_Problem requirements_. Each line from the line that includes "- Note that" through the end of the material below must be transcribed exactly, with no other lines.

_Dataset section_.

○ ○ ○

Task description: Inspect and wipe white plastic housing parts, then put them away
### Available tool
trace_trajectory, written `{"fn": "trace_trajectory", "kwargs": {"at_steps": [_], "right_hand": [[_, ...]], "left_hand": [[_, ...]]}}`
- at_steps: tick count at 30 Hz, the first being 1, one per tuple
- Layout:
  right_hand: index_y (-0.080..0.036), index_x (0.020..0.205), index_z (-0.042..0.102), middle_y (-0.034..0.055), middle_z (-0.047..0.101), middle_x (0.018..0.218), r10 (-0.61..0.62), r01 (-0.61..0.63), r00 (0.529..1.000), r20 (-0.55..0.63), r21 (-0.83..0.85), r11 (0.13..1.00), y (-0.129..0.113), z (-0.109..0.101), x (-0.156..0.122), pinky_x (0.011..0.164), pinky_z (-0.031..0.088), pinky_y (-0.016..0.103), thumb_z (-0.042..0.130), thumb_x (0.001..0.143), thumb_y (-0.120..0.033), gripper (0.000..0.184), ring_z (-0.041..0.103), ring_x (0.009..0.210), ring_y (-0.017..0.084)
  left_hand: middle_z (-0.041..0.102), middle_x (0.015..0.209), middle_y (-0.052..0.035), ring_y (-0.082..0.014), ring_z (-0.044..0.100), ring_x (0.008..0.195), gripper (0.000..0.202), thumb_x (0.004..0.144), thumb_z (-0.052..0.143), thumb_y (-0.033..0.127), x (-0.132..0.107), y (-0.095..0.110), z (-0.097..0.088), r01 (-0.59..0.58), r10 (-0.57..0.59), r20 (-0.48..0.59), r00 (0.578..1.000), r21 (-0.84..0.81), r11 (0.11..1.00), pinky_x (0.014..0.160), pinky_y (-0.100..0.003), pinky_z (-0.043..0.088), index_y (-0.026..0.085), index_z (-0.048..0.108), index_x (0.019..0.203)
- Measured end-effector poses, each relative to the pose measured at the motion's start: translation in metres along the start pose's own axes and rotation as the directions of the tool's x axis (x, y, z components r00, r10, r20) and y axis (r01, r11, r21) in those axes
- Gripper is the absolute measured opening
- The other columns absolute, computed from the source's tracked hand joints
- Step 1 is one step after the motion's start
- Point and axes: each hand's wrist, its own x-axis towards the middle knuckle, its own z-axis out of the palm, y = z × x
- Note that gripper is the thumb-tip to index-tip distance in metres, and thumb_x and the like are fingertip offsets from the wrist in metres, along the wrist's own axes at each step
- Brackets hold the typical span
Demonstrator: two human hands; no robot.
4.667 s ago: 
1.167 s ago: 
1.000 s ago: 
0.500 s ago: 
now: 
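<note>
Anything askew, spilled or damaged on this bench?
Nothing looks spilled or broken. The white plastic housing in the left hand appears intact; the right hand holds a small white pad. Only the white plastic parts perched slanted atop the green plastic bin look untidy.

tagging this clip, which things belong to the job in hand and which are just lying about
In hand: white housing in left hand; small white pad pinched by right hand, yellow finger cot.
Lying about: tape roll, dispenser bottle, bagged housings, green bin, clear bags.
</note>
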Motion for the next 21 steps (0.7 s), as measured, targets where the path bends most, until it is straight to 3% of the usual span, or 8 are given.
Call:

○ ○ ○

_Written answer_.
- Note that gripper is the thumb-tip to index-tip distance in metres, and thumb_x and the like are fingertip offsets from the wrist in metres, along the wrist's own axes at each step
- Brackets hold the typical span
Demonstrator: two human hands; no robot.
4.667 s ago: 
1.167 s ago: 
1.000 s ago: 
0.500 s ago: 
now: 
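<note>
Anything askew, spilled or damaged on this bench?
Nothing looks spilled or broken. The white plastic housing in the left hand appears intact; the right hand holds a small white pad. Only the white plastic parts perched slanted atop the green plastic bin look untidy.

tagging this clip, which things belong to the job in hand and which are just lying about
In hand: white housing in left hand; small white pad pinched by right hand, yellow finger cot.
Lying about: tape roll, dispenser bottle, bagged housings, green bin, clear bags.
</note>
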Motion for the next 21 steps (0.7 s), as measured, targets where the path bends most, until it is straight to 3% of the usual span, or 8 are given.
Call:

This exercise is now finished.